“Gender activist” Mbuyiselo Botha and University of South Africa professor Kopano Ratele recently wrote an article published in the Sunday Independent titled “Capitalism has emasculated black men”. They argue that “the struggle of the mineworkers is part of the long war waged by the black working class and poor men to regain their self-worth”. And that “we need reminding of the miners’ emasculation by an unfeeling racialised capitalism that values profits over people”.
According to the authors “men without money are looked down upon” in capitalist societies and men without money are often unable to fulfil their duties as fathers. The strike is not only about decent wages but “a contestation between capitalist, white, masculinities and poor, black masculinities”. At the crux of the article is the idea that if we envisioned a more caring society, then we have failed because “we have not shown sympathetic outrage and empathy towards the men, who also have families to support”.
I cringed numerous times while reading this because it’s written by black men who make a living off gender equality work, and yet it ends up promoting harmful, heterosexual, black patriarchy. There is indeed a long history — tied to colonialism and apartheid — of assault on black male bodies and labour by white capitalism and patriarchy particularly in the mining sector. This is linked to the larger global historical process of codifying dark, male bodies, which goes beyond industrial and scientific racism.
In A Grammar of Black Masculinity: A Body of Science Arthur F Saint-Aubin notes that historically, as early as the 1700s, “white supremacist patriarchy” had already begun an obsession with proving the inferiority of black men (along with black women and white women) to the “superior race” of white men. In South Africa this showed itself not only in racist scholarship, but also state policy, which restricted employment, wages and the movement of black South Africans.
Yet, as noted by Mark Hunter in his book Love in the Time of Aids: Inequality, Gender and Rights in South Africa, in particular the chapter on “Shacks in the Cracks of Apartheid: Industrial Women and the Changing Political Economy and Geography of Intimacy”, the process of labour migration had never been a simple linear process of men going to the mines/factories to provide for their wives or children.

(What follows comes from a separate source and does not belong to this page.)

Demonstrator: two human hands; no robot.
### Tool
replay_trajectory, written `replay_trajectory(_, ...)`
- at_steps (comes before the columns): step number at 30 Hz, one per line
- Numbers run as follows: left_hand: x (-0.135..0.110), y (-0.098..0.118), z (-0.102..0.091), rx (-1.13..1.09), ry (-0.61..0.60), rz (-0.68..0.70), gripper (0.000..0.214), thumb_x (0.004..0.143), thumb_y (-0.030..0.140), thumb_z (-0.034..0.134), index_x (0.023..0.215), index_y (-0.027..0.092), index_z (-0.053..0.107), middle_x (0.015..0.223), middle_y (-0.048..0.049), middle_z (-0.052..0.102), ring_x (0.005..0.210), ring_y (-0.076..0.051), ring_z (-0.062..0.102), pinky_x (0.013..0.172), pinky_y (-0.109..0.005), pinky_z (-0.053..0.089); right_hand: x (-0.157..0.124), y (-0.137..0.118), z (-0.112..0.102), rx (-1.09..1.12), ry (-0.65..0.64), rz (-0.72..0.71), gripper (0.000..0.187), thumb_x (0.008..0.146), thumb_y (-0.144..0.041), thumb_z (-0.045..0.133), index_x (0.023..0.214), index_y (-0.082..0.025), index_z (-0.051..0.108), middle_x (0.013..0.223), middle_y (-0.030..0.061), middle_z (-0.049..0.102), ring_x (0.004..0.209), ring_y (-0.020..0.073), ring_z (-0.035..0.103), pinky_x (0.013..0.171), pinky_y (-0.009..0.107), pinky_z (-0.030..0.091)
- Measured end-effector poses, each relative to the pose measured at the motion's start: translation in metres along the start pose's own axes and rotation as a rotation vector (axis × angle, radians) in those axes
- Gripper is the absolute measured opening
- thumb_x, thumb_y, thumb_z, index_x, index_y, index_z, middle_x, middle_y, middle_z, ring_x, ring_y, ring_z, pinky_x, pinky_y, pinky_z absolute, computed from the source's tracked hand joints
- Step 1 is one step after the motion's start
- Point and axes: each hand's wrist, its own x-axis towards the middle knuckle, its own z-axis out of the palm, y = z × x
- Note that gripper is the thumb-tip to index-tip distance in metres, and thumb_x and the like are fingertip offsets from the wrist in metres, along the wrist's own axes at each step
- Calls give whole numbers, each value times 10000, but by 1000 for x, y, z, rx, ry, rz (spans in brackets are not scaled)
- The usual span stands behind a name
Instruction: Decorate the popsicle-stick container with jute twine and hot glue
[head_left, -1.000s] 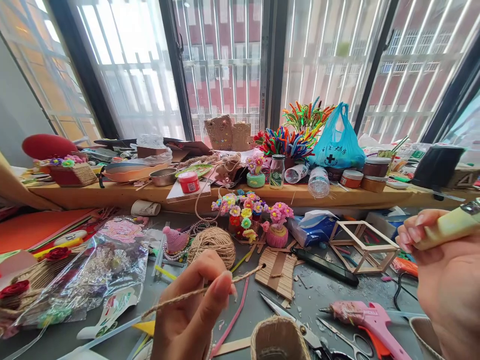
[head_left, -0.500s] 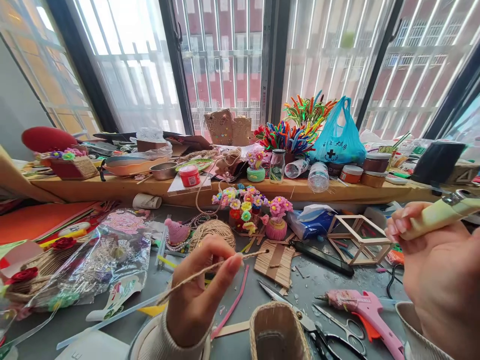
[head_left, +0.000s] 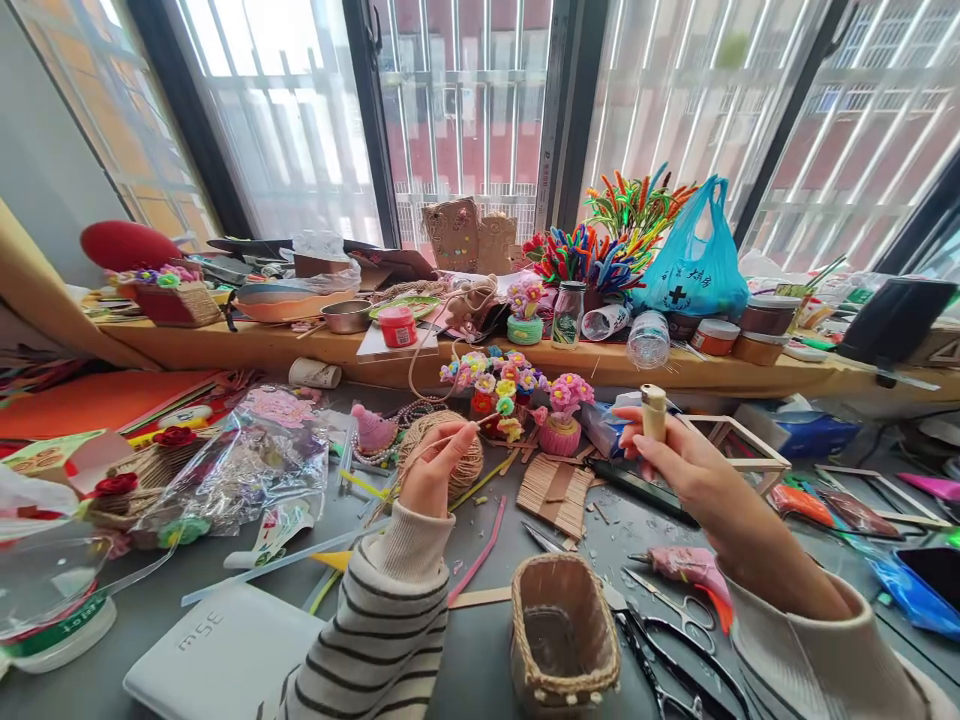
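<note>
Whereas the lighter was tilted at the right 0.5 s earlier, it now stands upright, metal end up, in the curled fingers of the right hand [head_left: 671, 458]. The lighter [head_left: 654, 414] is thus closer to the twine [head_left: 480, 424], yet apart; no flame is discernible. The left hand [head_left: 433, 468] maintains a closed pinch on the twine, before the twine ball [head_left: 466, 466]. Nearer, a rope-rimmed basket [head_left: 518, 618], black-handled scissors [head_left: 628, 627] and pink hot-glue gun [head_left: 679, 563] restrict clearance.

Left of the basket [head_left: 574, 686], the cream left sleeve [head_left: 367, 640] has thin dark stripes and a ribbed cuff [head_left: 412, 548]; right of it, the right sleeve [head_left: 810, 675] (loose, wide-mouthed) shows plain beige-grey.
</note>
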Motion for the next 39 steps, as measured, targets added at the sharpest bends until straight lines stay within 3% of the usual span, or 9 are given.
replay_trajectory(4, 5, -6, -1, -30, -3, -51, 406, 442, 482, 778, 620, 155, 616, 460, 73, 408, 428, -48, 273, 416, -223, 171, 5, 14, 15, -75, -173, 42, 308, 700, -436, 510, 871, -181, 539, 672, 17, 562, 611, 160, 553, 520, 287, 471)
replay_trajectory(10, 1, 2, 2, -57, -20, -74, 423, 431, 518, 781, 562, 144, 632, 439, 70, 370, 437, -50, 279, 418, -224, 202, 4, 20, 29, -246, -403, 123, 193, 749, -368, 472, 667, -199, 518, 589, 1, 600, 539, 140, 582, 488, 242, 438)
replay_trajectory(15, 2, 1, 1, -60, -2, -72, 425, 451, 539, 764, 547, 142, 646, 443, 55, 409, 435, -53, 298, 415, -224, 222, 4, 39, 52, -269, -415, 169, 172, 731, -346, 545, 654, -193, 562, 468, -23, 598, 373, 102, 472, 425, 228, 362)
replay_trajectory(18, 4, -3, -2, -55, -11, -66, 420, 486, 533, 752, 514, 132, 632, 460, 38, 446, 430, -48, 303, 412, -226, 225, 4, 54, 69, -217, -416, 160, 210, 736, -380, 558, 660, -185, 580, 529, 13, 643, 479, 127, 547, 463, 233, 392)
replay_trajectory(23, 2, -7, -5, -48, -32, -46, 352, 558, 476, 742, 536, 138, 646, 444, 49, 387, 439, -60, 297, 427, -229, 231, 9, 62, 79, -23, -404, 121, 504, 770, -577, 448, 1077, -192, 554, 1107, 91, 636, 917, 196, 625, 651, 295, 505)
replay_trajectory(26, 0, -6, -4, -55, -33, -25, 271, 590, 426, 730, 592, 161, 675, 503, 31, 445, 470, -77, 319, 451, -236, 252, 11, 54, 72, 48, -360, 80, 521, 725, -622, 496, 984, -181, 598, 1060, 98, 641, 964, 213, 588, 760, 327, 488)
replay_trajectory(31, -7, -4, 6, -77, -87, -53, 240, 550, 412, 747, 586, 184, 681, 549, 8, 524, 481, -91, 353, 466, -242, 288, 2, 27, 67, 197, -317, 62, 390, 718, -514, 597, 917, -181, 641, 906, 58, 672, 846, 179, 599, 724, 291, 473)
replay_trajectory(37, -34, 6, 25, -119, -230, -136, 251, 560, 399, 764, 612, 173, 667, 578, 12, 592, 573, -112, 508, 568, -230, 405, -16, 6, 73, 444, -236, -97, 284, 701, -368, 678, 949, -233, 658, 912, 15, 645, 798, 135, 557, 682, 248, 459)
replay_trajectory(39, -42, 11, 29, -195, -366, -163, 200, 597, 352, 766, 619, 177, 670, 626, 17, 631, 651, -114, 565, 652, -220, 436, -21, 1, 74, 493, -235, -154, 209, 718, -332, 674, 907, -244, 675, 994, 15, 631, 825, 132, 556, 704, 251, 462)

Hunter shows through a number of case studies that the South African women who lived in informal settlements in the 1980s “disturbed two apartheid fantasies: that most African women should live in rural areas and that all women should be subjected to men’s authority in the patriarchal home”. According to Hunter, although apartheid was able to sustain itself in part through the promotion of the patriarchal home, “the unravelling of both apartheid and the male-led family were inextricably linked”.

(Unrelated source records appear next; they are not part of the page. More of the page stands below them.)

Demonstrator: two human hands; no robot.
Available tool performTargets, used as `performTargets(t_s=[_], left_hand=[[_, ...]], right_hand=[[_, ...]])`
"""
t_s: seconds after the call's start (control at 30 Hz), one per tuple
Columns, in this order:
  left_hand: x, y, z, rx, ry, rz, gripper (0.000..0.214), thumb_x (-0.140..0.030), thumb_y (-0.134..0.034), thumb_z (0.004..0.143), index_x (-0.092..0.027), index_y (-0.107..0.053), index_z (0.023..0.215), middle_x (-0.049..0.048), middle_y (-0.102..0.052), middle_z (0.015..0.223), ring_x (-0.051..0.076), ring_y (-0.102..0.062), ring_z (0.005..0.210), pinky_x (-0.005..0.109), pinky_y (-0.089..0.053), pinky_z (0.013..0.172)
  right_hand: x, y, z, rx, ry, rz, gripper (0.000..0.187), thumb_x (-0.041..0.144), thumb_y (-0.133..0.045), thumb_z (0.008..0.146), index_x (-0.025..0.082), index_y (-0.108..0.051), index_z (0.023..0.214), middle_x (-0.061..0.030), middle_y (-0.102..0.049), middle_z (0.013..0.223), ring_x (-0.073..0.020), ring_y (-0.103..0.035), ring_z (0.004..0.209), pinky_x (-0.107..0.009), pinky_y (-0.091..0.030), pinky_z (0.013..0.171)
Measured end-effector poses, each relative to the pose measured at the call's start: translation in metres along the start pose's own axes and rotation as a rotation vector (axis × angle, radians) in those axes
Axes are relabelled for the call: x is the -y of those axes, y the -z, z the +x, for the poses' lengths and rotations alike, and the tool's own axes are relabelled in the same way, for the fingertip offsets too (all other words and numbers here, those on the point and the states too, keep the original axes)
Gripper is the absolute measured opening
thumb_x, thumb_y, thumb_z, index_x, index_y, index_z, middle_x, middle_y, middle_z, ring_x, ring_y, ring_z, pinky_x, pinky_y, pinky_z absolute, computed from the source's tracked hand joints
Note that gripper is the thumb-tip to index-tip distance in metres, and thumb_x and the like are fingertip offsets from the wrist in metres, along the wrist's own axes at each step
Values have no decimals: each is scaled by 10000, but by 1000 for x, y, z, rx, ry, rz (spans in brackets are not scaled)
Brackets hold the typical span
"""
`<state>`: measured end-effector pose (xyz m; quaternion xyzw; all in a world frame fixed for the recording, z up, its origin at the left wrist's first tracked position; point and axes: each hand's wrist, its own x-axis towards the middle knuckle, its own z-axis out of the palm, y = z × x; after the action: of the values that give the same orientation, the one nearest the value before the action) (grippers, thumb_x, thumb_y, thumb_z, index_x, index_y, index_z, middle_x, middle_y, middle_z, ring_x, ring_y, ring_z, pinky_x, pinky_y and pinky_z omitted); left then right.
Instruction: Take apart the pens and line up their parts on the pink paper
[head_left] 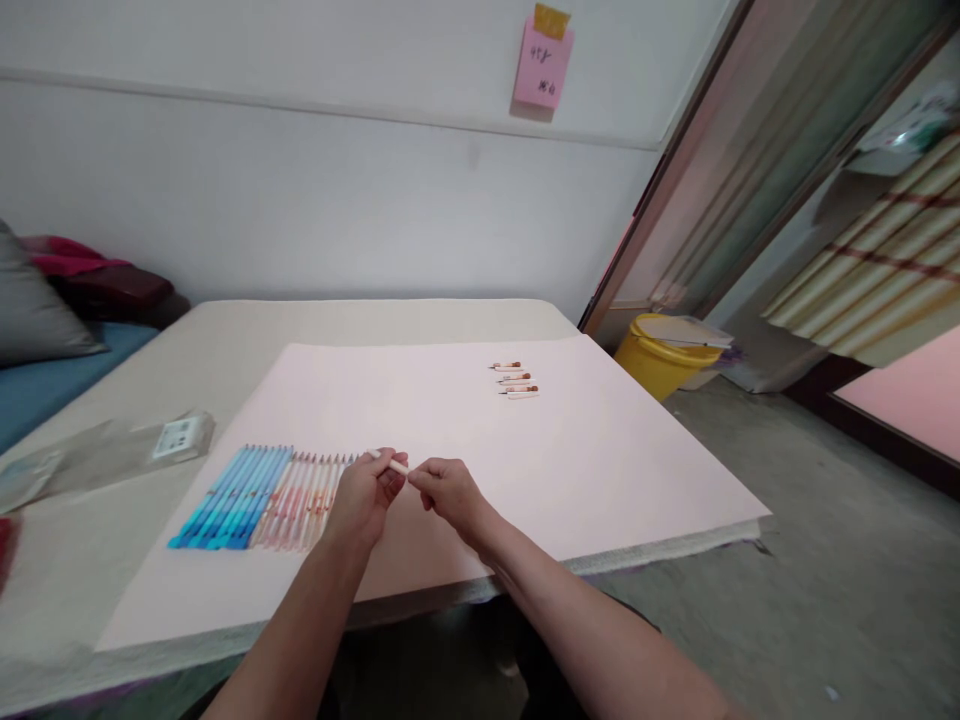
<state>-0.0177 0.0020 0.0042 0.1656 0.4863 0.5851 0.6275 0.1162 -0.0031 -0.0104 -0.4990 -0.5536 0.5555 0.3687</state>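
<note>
White barrel (397, 466) slants down to the right, left of and below the frame's centre

Its long axis runs gently from upper left to lower right, the right end pointing at the other hand. The left hand (371, 482) grasps it, fingers curled about it, the forearm rising from the bottom edge. The right hand (450, 490) comes in from the lower right, back upward, thumb and bent forefinger drawn together at the barrel's right end; whether they grip it I cannot tell.

Blue pens (234, 495) and pink pens (296, 500) lie in a slanting row at lower left, tips toward the top, the pink ones partly behind the left forearm. Small pen parts (516, 378) lie in three groups above and right of the hands, on a pale pink sheet (615, 470).

Farther left, a clear plastic wrapper (120, 450) bears a white label; its contents are unclear. At right, a yellow bucket (656, 368) has something flat across its top, hiding the inside.
</note>
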Motion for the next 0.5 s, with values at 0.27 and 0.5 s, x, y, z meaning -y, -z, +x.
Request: performTargets(t_s=[0.27, 0.5], left_hand=[[1, 0, 0, -36, 30, 6, 109, -169, -665, 741, -116, -570, 734, 61, -630, 735, 85, -581, 584, 172, -473, 503], [0, 0, -1, -15, 17, -13, 65, -149, -637, 757, -115, -582, 754, 65, -640, 749, 95, -595, 610, 178, -483, 511]], right_hand=[[2, 0, -1, 6, 4, 3, 261, 336, -571, 781, 162, -570, 586, 49, -488, 448, -60, -346, 422, -205, -259, 452], [2, 0, 0, 7, 1, -2, 264, 335, -568, 783, 163, -573, 583, 49, -492, 450, -63, -354, 428, -208, -268, 461]])
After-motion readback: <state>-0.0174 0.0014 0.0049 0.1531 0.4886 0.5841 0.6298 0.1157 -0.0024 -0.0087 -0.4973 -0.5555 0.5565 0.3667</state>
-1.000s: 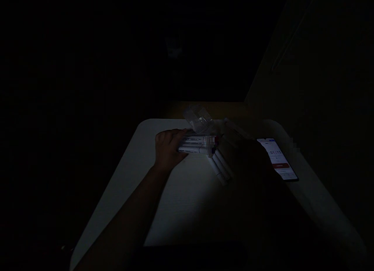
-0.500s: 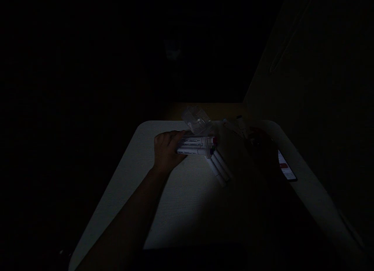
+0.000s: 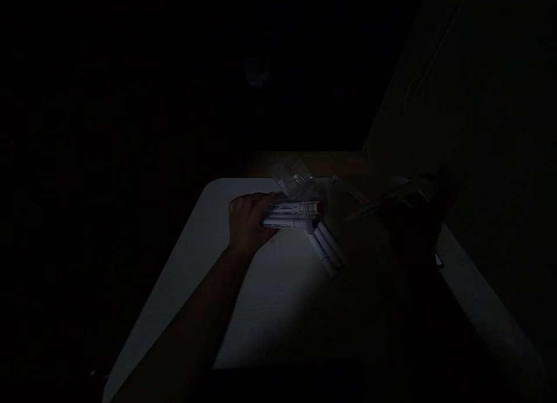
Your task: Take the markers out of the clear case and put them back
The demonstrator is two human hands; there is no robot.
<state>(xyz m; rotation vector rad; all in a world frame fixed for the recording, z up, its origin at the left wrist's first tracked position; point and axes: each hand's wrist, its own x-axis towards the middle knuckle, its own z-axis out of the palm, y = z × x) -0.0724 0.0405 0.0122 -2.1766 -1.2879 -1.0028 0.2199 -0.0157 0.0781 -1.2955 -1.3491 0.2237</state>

In her book We Real Cool: Black Men and Masculinity bell hooks shows that the concept of “emasculation” is often used, in particular by black men, to (re)inscribe patriarchal order because “black men who are most worried about castration and emasculation are those who have completely absorbed white-supremacist patriarchal definitions of masculinity”.

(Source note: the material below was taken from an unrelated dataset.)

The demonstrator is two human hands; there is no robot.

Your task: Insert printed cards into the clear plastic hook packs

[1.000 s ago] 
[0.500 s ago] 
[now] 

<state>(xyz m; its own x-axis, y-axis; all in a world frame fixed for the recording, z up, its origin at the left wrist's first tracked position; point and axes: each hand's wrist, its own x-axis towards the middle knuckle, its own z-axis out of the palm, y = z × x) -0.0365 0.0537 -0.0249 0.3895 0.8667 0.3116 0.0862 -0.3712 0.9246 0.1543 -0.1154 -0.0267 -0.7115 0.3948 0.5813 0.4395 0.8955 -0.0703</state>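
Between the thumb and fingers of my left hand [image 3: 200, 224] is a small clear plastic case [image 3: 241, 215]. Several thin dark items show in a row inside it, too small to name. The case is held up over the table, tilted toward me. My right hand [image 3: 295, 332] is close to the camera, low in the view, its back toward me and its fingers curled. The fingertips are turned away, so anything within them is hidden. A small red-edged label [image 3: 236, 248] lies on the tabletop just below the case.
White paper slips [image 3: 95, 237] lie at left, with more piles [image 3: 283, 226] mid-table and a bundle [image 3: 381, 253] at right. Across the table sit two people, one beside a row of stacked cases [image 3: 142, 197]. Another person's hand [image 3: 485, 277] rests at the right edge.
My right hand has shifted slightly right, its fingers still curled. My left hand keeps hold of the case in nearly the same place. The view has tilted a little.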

Thinkers such Nawal El Saadawi have done great work in showing how patriarchy — manifested as a system of male power — in Africa has the effect of victimising men and women. And in her groundbreaking TEDxTalk “We should all be feminists”, Chimamanda Ngozi Adichie says there is no word she despises more than “emasculation” because it has the effect of privileging men to the disservice of women and girls.
I also take the view that the “emasculation” discourse does not get us very far particularly in instances where we should be talking about the dehumanisation of black people and not just black men. It’s difficult to understand how Botha and Ratele cannot see the violence of the patriarchal system they’re advocating for (to the detriment of the marginalised women miners).
If we’re going to talk about economic justice we should take it all the way, especially in a country like ours where black men assume the duality of being the oppressed (by white capitalism and patriarchy) and often the oppressors (of black women). A multimedia report by the Mail & Guardian on “How to survive as a woman miner” showed that while we focus on the wages male mineworkers get, female miners face the additional stressors of discrimination, sexual violation and violence at work.
The “emasculation” argument is reductive and erases the gains black women have made to free themselves of the traditional, black patriarchal household with man as sole provider. This is not to deny that many women and children rely on the miners, but Botha and Ratele ignore that even in these scenarios black women are often structurally and economically limited and hence their dependence on the male is often not by choice. Botha and Ratele assume that a working breadwinner who is a male automatically equals a happy homestead. Women deal with numerous oppressions tied to their race, gender and economic circumstance. This prevents them from being able to sustain themselves without a male.
More worrying is that Botha and Ratele seem to fall into the trap of assuming that the only way to be a black man is to be heterosexual although it is well-documented, especially in the context of the South African mines, that historically there are black miners who engage in same-sex “marriages” and take “wives” of the same gender.
We shouldn’t see the struggle of the miners through a heterosexual, male-centric lens, but rather as part of the larger systematic capitalist and patriarchal devaluation of black labour and exploitation of the black body. In South Africa black women remain far worse off than men in terms of unemployment, income, education and this should never be downplayed to engage male egotism, at their expense.